▸ **Exercise objective**
Copy nothing but the lines below running from the line containing "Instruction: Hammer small" through the line containing "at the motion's", both end lines included.

(Beginning of Extracted records)

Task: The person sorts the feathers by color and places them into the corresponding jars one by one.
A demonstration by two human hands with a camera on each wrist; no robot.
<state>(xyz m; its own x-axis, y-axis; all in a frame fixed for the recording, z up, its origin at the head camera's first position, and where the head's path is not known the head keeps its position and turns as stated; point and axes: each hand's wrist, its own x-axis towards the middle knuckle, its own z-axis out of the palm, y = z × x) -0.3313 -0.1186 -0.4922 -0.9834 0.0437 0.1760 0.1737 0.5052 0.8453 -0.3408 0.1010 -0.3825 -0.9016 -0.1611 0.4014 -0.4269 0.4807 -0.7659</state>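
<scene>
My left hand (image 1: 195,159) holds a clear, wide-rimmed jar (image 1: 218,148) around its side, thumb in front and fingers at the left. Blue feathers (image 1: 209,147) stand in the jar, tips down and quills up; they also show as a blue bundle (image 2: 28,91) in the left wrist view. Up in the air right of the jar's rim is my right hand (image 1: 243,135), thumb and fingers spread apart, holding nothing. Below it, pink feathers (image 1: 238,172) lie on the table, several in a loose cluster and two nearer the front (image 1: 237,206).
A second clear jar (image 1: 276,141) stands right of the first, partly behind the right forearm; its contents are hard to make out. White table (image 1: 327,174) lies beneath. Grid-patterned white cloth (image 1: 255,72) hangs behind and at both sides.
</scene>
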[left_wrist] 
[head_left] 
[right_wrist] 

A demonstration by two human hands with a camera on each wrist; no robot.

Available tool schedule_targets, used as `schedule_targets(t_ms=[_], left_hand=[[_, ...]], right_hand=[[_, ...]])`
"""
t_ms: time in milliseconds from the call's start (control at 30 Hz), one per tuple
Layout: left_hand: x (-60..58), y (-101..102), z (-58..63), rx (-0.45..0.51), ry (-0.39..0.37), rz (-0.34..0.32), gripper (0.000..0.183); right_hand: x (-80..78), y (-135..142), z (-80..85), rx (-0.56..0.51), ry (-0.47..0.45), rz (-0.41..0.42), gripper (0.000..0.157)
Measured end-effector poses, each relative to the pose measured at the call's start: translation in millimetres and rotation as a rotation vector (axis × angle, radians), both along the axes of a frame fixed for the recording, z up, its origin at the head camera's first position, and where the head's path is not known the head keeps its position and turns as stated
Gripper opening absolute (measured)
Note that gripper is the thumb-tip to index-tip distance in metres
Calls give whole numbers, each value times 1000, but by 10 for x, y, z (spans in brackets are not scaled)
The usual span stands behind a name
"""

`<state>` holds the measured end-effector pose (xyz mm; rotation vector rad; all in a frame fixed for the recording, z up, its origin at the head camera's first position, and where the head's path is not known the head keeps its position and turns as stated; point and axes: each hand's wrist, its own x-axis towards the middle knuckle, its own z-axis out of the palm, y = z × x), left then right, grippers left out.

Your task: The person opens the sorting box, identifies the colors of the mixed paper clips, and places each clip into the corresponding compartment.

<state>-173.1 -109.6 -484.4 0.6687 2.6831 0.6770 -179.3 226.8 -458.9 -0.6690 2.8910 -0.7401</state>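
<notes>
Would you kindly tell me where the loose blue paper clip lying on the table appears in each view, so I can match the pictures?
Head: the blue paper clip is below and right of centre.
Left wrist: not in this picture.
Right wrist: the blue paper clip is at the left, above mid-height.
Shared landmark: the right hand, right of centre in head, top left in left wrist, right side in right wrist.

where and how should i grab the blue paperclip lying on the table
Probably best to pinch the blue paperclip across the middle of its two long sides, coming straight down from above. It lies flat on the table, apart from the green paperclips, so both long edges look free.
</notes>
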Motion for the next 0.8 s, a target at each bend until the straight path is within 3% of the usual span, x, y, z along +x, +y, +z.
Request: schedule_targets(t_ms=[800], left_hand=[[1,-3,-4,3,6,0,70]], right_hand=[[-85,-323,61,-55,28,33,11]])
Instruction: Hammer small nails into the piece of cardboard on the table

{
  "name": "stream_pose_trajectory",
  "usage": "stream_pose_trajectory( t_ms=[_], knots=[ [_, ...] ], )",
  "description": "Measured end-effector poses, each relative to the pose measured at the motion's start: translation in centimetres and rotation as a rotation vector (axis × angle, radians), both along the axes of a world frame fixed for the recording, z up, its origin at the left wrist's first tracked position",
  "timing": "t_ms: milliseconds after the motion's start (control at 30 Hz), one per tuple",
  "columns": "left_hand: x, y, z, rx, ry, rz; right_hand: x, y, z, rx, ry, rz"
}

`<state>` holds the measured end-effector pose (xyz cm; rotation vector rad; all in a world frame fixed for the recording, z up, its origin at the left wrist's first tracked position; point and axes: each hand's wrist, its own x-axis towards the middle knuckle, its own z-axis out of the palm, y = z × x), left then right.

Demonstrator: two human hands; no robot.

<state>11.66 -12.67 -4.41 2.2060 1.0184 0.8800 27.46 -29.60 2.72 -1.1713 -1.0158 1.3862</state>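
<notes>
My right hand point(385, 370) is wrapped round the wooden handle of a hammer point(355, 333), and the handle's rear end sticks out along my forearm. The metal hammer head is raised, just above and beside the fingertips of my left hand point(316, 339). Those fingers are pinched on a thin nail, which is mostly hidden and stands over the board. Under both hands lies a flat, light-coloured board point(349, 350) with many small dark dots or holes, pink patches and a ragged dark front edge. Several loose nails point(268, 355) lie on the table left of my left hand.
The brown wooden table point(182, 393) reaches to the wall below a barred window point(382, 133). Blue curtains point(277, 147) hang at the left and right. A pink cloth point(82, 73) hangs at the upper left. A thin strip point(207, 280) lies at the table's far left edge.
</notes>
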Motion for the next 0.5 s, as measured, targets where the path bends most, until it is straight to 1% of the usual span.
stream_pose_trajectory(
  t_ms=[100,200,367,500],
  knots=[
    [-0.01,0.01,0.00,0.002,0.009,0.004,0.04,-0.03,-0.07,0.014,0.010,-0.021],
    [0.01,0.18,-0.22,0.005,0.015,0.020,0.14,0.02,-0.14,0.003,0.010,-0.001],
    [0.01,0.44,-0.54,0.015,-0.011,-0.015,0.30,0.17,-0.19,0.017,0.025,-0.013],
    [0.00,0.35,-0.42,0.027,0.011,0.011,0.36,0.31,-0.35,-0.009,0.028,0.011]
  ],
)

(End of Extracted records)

▸ **Solution for this task**
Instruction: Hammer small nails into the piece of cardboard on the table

{
  "name": "stream_pose_trajectory",
  "usage": "stream_pose_trajectory( t_ms=[_], knots=[ [_, ...] ], )",
  "description": "Measured end-effector poses, each relative to the pose measured at the motion's start: translation in centimetres and rotation as a rotation vector (axis × angle, radians), both along the axes of a world frame fixed for the recording, z up, its origin at the left wrist's first tracked position",

This is the complete output.